On le sait, dans la lettre de mission confiée à Eric Besson, le premier ministre François Fillon a gravement mis en cause les modalités de la rémunération pour copie privée (RCP). « Les modalités de décision en matière de rémunération pour copie privée méritent d'être examinées afin de disposer d'une procédure objective et transparente ». La phrase a sonné comme un désaveu sévère du régime actuel de la Commission d’Albis, chargée d’établir les supports et les montants affectés par la ponction. Un tour de table est actuellement planifié autour des acteurs impliqués dans ce processus : ayants droit, représentants des consommateurs et collèges des industriels. Ce sont ces derniers qui ont été entendus lundi. Le Simavelec, représentant des industriels de l’électronique, a fait plusieurs propositions indique Zdnet : revoir le système de vote, confier les clefs de la RCP au Parlement ou encore modifier le calcul de la taxe, sont quelques-uns des points abordés. L’idée maîtresse est qu’il faut revoir le régime de la RCP dans son ensemble, « et pas par le petit bout de la lorgnette » nous confie Bernard Heger, du Simavelec.
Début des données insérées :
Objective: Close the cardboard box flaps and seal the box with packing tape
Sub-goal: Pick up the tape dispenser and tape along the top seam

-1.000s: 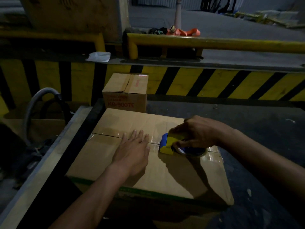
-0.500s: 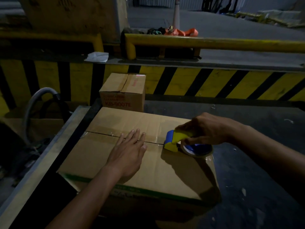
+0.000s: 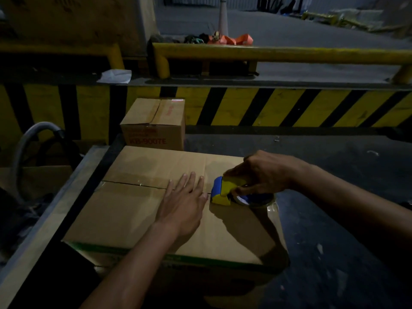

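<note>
The cardboard box (image 3: pixel 138 210) sits on the dark desk (image 3: pixel 334 253), flaps shut. The left hand (image 3: pixel 181 206) is pressed flat, fingers spread, beside the seam; the right hand (image 3: pixel 262 175) is clamped on the tape dispenser (image 3: pixel 225 191) near the box's right edge. The stiff, light cardboard is best held down beside the seam.

The light is dim, and the dark platform (image 3: pixel 334 175) beyond the near edge is scuffed with pale flecks. Along its far edge runs a wall painted in yellow and black diagonal stripes (image 3: pixel 278 108). Above that wall a yellow guard rail (image 3: pixel 267 54) spans the width, and orange straps (image 3: pixel 229 39) lie just behind it. Grey concrete floor (image 3: pixel 289 27) stretches beyond. A grey hose (image 3: pixel 24 148) curves at the left edge.
</note>
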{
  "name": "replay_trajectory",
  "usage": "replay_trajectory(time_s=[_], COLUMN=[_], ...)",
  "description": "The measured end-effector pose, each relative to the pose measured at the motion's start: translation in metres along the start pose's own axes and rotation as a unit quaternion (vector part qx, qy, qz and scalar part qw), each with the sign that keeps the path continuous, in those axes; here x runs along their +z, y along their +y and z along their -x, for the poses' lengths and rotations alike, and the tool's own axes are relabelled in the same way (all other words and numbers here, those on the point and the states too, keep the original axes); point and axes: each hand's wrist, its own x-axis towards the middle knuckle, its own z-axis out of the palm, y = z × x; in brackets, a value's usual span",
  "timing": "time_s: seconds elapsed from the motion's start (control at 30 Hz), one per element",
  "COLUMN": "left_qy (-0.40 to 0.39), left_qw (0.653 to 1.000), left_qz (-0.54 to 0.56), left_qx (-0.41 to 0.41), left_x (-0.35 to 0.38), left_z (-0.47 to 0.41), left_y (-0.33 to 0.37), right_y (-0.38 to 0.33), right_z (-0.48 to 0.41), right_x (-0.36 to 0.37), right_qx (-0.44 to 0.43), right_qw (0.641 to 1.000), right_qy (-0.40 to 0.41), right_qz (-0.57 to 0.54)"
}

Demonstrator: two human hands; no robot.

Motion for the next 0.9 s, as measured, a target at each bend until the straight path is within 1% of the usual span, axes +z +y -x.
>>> replay_trajectory(time_s=[0.23,0.5,0.9], left_qy=[0.011,0.016,0.016], left_qw=[1.0,1.0,1.0], left_qz=[0.007,0.011,0.015], left_qx=[-0.006,0.004,-0.002], left_x=[0.004,0.004,0.006], left_z=[0.0,0.001,0.001], left_y=[0.0,-0.002,-0.002], right_y=[0.016,0.034,0.043], right_z=[0.016,0.036,0.036], right_x=[-0.009,0.0,0.002], right_qx=[0.034,0.062,0.054], right_qw=[0.999,0.998,0.998], right_qy=[-0.021,-0.022,-0.016], right_qz=[0.037,0.016,0.007])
Revoir le mode de taxation : le Simavelec demande à ce que la durée d’enregistrement ne soit plus le sacro-saint critère pour déterminer les modalités de ponction, la compression des fichiers cassant cette logique trop parfaite. « La loi Lang de 1985 [qui institue la rémunération pour copie privée] a plus de 20 ans. Elle n’est plus bonne. Il faut la toiletter !» Votée à une époque ou la K7 audio était reine, le critère de la durée d’a plus aucune emprise à l’époque du MP3, des compressions variables, etc. Quels critères retenir ? « Cela peut être les capacités informatiques » suggère le Simavelec. Mais ce n’est qu’une piste.
Par ailleurs, la taxation pourrait se faire via un taux sur le prix final et non plus par une somme fixe tenant compte de la durée. Avantage : en cas de baisse des prix, la pression sera moins forte sur le porte-monnaie des consommateurs.
Enfin, les niveaux de prélèvements - parmi les plus hauts d’Europe - doivent être revus à la baisse. « En contrepartie de taux très faibles, il pourrait y avoir un périmètre très large », suggère le Simavelec. Interrogé, le syndicat n’est pas diamétralement opposé à une éventuelle taxation des disques durs internes, extension logique à la taxation des disques externes.
Fiscalisation de la RCP : le Simavelec a réitéré sa demande consistant à attribuer le vote de la taxe dans le domaine de compétence du Parlement. Une partie, voire la totalité, de la rémunération pour copie privée finance des activités qui relèvent du budget de l’État (l’intérêt général, la culture, etc.) et donc de son autorité. Du coup, elle devrait être votée selon les règles classiques et publiques, et non pas à la discrétion d’une commission. Des approfondissements doivent être menés pour déterminer quelle serait la nature de la ponction (une taxe sur la vente du produit, un impôt, une rémunération - partie du salaire des ayants droit, etc.). (ces questions ont déjà été abordées dans le passé).
Rôle de la Commission : la commission pourrait n’avoir qu’un rôle consultatif, et plus délibératif. La décision de taxer de nouveaux supports taxables ou de réviser les taux reviendrait au Parlement.
Le vote : au sein de la Commission on trouve pour moitié, des personnes désignées par les bénéficiaires de la taxe, pour un quart, des personnes désignées par les fabricants ou importateurs et, pour un quart, des représentants des consommateurs. Soit 12, 6 et 6 personnes. Le président D’Albis dispose lui d’une voix prépondérante pour départager les égalités. Lors de la réunion avec Eric Besson, lundi, l’organisme a donc proposé de revoir ces règles facilement pipées, d’autant que certains des représentants des consommateurs sont aussi bénéficiaires indirects de la taxe. Le syndicat propose ainsi d’adopter une nouvelle clé, plus démocratique : un tiers des voies pour les bénéficiaires, un tiers des voies pour les industriels et un tiers pour les consommateurs. La majorité serait fixée au 2/3, ce qui permettrait de définir un vrai consensus. « Le Parlement saura que l’ensemble des forces vives de la nation sont d’accord » sur telle modalité, avant de les valider. (voir à propos, notre actualité).
En face, les ayants droit sont extrêmement vigilants à toute remise en cause de la RCP. Et quand on se souvient des luttes d’influence lors des débats de la loi DADVSI ou des discussions de la future loi Hadopi (dite Olivennes), le thème confié par Nicolas Sarkozy à Eric Besson a surtout la saveur d’une petite bombe à retardement.